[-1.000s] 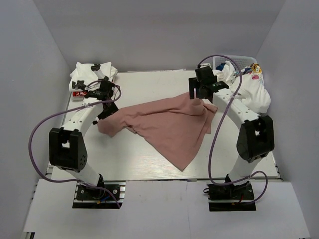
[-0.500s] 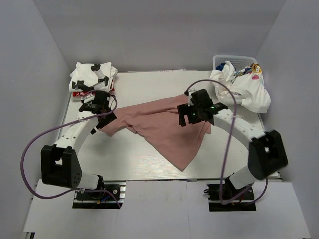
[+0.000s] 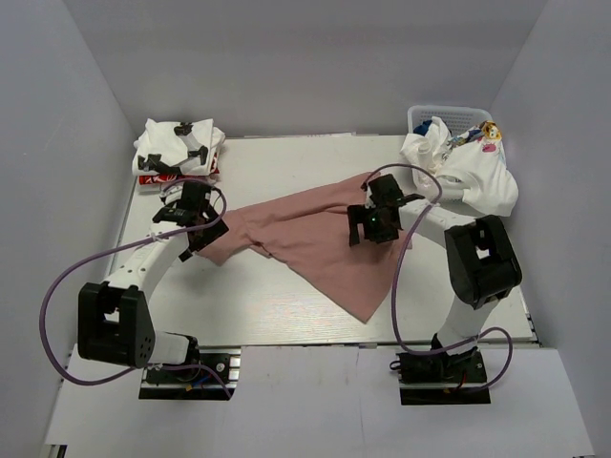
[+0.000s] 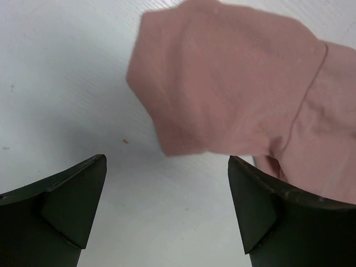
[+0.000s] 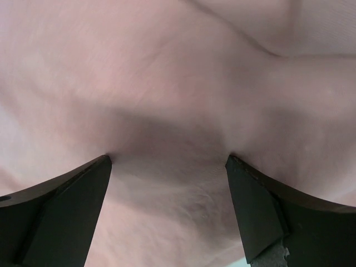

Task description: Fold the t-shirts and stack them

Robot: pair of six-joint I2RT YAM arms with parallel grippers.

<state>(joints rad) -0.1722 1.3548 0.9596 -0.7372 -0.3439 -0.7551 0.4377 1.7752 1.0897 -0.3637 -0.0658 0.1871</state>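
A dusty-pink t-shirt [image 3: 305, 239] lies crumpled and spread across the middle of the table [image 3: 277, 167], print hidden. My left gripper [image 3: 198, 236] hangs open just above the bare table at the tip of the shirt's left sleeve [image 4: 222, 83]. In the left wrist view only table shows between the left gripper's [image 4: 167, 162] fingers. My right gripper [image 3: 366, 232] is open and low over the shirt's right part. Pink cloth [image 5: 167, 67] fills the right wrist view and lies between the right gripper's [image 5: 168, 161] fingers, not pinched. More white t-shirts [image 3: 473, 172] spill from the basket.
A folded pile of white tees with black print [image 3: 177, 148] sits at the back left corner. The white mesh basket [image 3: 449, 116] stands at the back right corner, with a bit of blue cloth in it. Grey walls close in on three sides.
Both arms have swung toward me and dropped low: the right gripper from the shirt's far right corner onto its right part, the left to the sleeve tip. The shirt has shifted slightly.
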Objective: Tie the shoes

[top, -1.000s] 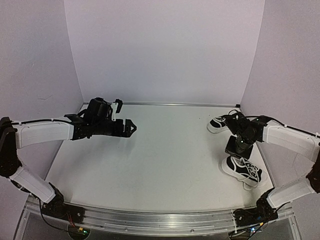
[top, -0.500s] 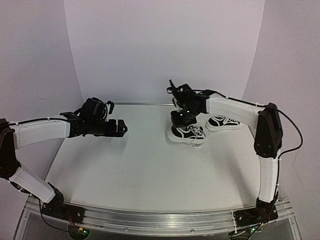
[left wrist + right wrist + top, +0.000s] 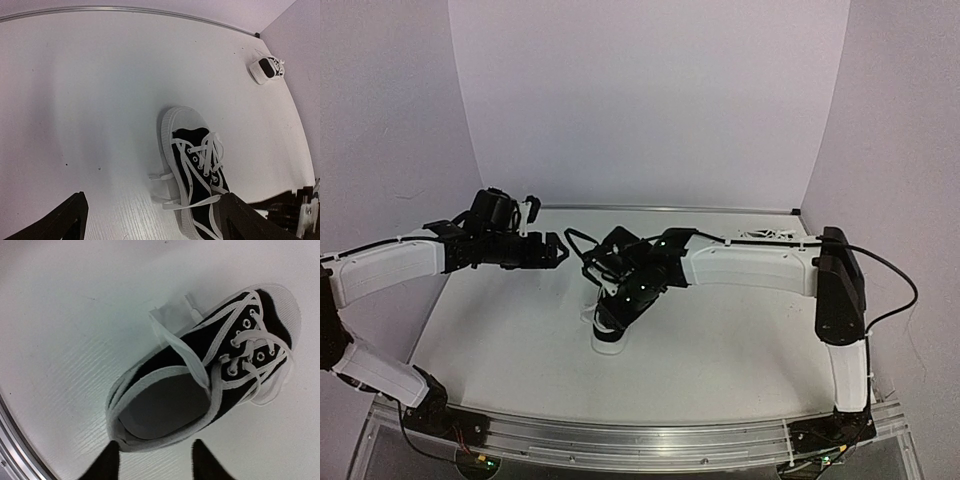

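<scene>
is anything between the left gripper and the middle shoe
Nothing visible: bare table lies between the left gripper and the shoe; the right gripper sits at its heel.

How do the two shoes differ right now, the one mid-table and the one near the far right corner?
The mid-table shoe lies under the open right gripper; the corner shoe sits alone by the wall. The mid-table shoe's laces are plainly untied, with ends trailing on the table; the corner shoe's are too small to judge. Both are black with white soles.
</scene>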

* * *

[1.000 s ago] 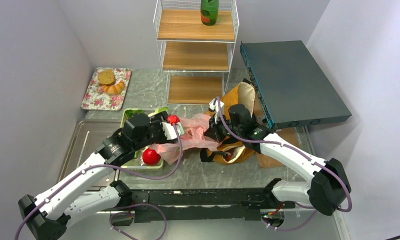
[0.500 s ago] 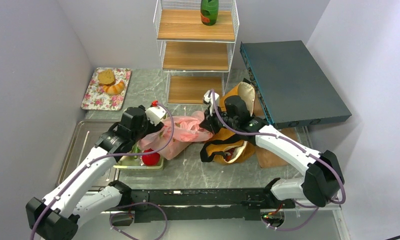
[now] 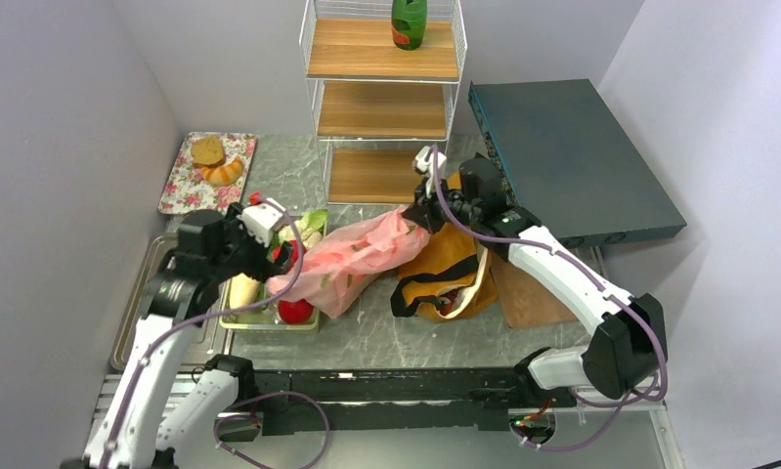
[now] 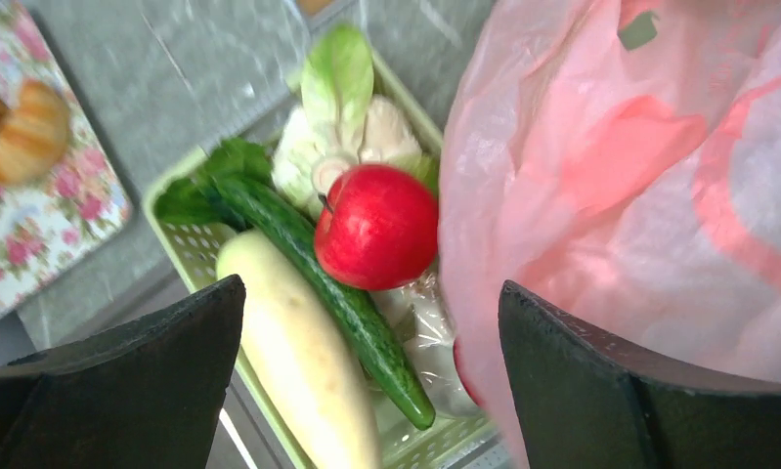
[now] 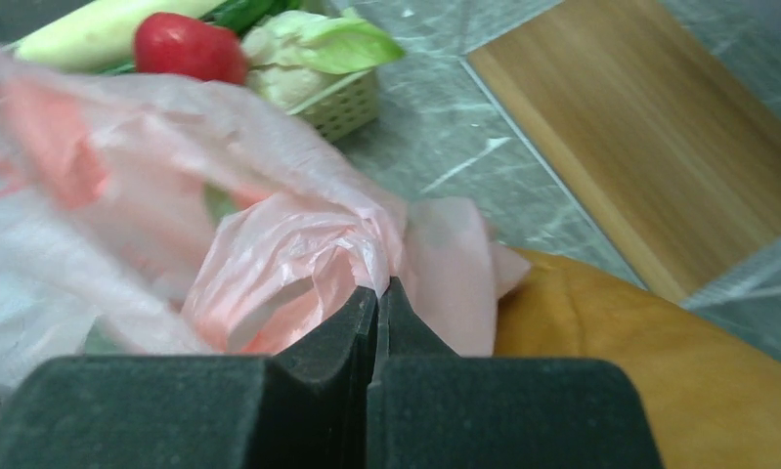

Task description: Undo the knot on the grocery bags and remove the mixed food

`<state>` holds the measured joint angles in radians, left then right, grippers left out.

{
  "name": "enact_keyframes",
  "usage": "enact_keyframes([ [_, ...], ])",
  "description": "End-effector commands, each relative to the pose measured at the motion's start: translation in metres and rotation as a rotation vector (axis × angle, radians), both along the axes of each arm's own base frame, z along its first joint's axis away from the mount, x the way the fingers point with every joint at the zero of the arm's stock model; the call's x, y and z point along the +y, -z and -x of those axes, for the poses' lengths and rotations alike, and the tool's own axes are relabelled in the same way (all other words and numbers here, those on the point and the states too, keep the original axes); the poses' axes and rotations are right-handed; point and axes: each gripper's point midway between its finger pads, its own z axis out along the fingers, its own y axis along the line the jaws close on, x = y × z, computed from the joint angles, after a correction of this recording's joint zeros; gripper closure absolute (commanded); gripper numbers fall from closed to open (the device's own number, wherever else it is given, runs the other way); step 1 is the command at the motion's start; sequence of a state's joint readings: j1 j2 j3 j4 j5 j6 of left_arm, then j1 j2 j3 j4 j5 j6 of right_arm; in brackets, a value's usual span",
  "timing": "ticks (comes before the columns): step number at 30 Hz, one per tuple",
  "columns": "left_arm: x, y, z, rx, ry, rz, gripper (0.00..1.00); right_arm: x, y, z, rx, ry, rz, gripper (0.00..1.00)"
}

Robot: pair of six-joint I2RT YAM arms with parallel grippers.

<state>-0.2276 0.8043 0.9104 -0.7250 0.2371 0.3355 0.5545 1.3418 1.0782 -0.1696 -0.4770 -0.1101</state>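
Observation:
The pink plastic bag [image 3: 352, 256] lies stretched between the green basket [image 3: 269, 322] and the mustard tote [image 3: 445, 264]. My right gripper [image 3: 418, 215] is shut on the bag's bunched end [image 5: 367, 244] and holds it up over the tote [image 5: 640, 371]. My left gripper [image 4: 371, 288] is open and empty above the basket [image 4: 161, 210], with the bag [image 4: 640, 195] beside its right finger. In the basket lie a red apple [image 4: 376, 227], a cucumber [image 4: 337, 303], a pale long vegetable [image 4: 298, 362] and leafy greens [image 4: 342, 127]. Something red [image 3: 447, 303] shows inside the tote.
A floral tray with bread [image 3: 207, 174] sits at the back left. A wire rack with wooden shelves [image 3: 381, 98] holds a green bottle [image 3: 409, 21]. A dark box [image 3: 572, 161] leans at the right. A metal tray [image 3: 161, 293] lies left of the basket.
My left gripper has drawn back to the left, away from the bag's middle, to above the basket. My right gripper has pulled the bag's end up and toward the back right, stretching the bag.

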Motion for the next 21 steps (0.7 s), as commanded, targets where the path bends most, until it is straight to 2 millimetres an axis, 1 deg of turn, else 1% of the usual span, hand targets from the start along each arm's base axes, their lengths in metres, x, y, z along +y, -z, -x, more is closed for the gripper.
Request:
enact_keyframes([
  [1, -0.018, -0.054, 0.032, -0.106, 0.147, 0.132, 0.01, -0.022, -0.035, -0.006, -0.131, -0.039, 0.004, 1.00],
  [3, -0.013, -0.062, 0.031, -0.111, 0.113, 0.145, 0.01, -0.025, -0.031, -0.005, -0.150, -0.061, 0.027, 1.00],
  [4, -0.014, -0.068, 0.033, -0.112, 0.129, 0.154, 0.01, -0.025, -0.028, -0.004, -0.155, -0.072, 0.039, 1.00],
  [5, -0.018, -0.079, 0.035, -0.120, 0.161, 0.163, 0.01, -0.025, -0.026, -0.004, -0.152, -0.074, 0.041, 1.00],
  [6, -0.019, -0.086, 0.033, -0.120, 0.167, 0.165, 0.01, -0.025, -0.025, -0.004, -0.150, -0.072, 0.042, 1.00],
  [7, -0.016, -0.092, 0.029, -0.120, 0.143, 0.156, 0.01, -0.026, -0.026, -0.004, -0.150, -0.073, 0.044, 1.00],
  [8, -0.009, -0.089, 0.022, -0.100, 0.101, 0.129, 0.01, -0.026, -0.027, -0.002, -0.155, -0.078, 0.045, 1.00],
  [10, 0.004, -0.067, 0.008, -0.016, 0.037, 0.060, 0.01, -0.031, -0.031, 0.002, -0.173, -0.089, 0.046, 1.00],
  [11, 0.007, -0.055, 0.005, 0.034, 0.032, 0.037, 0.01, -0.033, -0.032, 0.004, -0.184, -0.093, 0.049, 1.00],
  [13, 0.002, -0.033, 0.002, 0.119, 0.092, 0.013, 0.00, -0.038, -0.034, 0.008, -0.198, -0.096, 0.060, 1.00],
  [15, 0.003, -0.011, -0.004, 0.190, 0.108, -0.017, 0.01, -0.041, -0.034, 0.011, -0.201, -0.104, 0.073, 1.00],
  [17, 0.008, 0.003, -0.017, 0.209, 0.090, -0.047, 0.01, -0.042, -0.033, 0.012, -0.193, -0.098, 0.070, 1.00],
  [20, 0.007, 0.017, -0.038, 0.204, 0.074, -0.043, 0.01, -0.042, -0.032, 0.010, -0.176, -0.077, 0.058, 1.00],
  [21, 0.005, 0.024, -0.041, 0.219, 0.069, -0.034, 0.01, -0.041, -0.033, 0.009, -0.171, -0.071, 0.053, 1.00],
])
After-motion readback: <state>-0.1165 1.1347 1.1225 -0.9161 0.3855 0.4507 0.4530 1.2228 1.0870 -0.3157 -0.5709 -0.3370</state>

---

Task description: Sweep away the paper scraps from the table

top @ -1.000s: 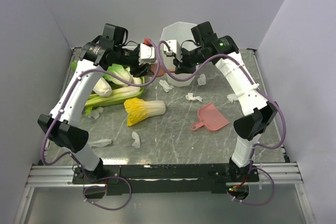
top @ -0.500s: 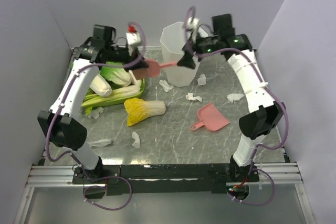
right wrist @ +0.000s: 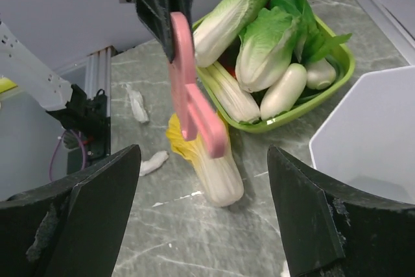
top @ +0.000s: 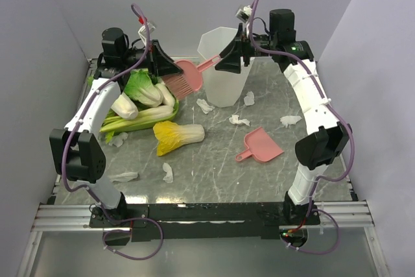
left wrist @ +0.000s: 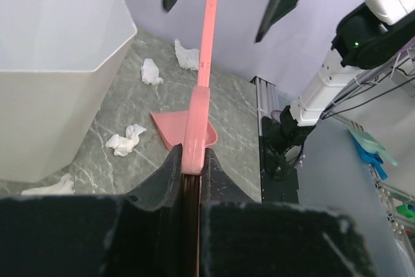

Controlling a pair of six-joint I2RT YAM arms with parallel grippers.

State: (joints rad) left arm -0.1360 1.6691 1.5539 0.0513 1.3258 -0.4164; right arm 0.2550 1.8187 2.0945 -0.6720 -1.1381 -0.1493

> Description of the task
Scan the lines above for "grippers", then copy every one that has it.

> Solution for this problem
Robot: pair of six-joint I2RT YAM arms with parallel grippers.
`<state>` holds the measured joint angles in radians, left then right, grippers left out.
Robot: pair of six-joint I2RT YAM arms with parallel grippers.
Controlling a pair of six-joint I2RT YAM arms with parallel grippers.

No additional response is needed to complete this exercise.